TASK DESCRIPTION:
Print out the full material below, exact in every line, with no images included.
==========
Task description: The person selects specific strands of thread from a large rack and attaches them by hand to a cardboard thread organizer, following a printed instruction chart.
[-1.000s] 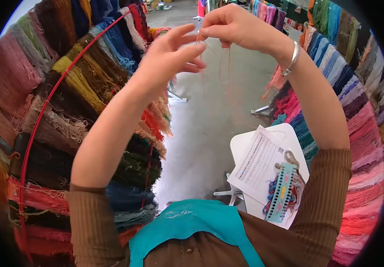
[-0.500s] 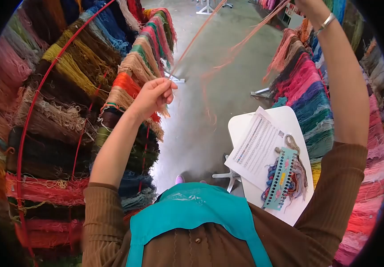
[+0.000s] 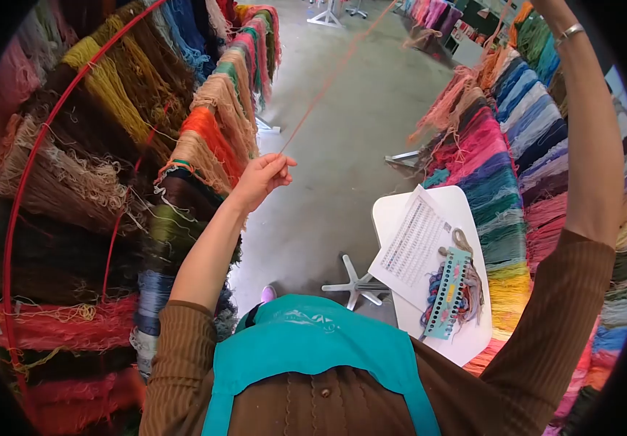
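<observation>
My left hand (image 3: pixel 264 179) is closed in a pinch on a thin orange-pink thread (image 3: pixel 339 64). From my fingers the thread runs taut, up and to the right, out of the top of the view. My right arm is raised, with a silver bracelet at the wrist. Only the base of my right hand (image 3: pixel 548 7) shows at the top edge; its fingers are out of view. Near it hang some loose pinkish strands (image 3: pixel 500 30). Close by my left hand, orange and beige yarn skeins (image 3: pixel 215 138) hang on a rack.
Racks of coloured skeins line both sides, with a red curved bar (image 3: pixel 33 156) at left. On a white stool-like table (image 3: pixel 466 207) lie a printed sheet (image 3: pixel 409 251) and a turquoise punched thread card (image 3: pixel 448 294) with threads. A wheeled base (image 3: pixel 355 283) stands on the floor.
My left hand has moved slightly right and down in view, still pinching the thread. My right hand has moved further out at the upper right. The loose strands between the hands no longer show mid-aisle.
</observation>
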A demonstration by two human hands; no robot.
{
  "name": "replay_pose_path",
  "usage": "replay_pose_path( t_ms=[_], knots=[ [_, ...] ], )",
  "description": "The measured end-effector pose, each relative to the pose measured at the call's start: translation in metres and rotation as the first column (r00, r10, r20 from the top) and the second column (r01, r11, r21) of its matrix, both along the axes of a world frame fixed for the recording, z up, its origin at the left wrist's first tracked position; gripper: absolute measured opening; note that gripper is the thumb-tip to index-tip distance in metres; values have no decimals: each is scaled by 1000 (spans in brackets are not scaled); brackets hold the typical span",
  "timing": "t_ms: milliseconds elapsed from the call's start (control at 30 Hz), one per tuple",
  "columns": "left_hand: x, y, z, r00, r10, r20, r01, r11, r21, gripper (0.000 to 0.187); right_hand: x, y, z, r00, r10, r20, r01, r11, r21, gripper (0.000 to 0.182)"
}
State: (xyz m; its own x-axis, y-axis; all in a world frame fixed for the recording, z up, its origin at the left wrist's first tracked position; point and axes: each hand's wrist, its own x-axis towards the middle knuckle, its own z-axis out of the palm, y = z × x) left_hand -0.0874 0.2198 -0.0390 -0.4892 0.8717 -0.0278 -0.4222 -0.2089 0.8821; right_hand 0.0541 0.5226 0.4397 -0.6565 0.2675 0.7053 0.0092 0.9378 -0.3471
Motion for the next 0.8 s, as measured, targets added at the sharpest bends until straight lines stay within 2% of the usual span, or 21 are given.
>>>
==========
ANSWER BELOW:
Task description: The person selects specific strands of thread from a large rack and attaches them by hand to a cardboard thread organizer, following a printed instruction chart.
[-1.000s] 
[-0.500s] 
[+0.000s] 
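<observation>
My left hand (image 3: pixel 264 179) is closed in a pinch on a thin orange-pink thread (image 3: pixel 339 64). From my fingers the thread runs taut, up and to the right, out of the top of the view. My right arm is raised, with a silver bracelet at the wrist. Only the base of my right hand (image 3: pixel 548 7) shows at the top edge; its fingers are out of view. Near it hang some loose pinkish strands (image 3: pixel 500 30). Close by my left hand, orange and beige yarn skeins (image 3: pixel 215 138) hang on a rack.
Racks of coloured skeins line both sides, with a red curved bar (image 3: pixel 33 156) at left. On a white stool-like table (image 3: pixel 466 207) lie a printed sheet (image 3: pixel 409 251) and a turquoise punched thread card (image 3: pixel 448 294) with threads. A wheeled base (image 3: pixel 355 283) stands on the floor.
My left hand has moved slightly right and down in view, still pinching the thread. My right hand has moved further out at the upper right. The loose strands between the hands no longer show mid-aisle.
</observation>
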A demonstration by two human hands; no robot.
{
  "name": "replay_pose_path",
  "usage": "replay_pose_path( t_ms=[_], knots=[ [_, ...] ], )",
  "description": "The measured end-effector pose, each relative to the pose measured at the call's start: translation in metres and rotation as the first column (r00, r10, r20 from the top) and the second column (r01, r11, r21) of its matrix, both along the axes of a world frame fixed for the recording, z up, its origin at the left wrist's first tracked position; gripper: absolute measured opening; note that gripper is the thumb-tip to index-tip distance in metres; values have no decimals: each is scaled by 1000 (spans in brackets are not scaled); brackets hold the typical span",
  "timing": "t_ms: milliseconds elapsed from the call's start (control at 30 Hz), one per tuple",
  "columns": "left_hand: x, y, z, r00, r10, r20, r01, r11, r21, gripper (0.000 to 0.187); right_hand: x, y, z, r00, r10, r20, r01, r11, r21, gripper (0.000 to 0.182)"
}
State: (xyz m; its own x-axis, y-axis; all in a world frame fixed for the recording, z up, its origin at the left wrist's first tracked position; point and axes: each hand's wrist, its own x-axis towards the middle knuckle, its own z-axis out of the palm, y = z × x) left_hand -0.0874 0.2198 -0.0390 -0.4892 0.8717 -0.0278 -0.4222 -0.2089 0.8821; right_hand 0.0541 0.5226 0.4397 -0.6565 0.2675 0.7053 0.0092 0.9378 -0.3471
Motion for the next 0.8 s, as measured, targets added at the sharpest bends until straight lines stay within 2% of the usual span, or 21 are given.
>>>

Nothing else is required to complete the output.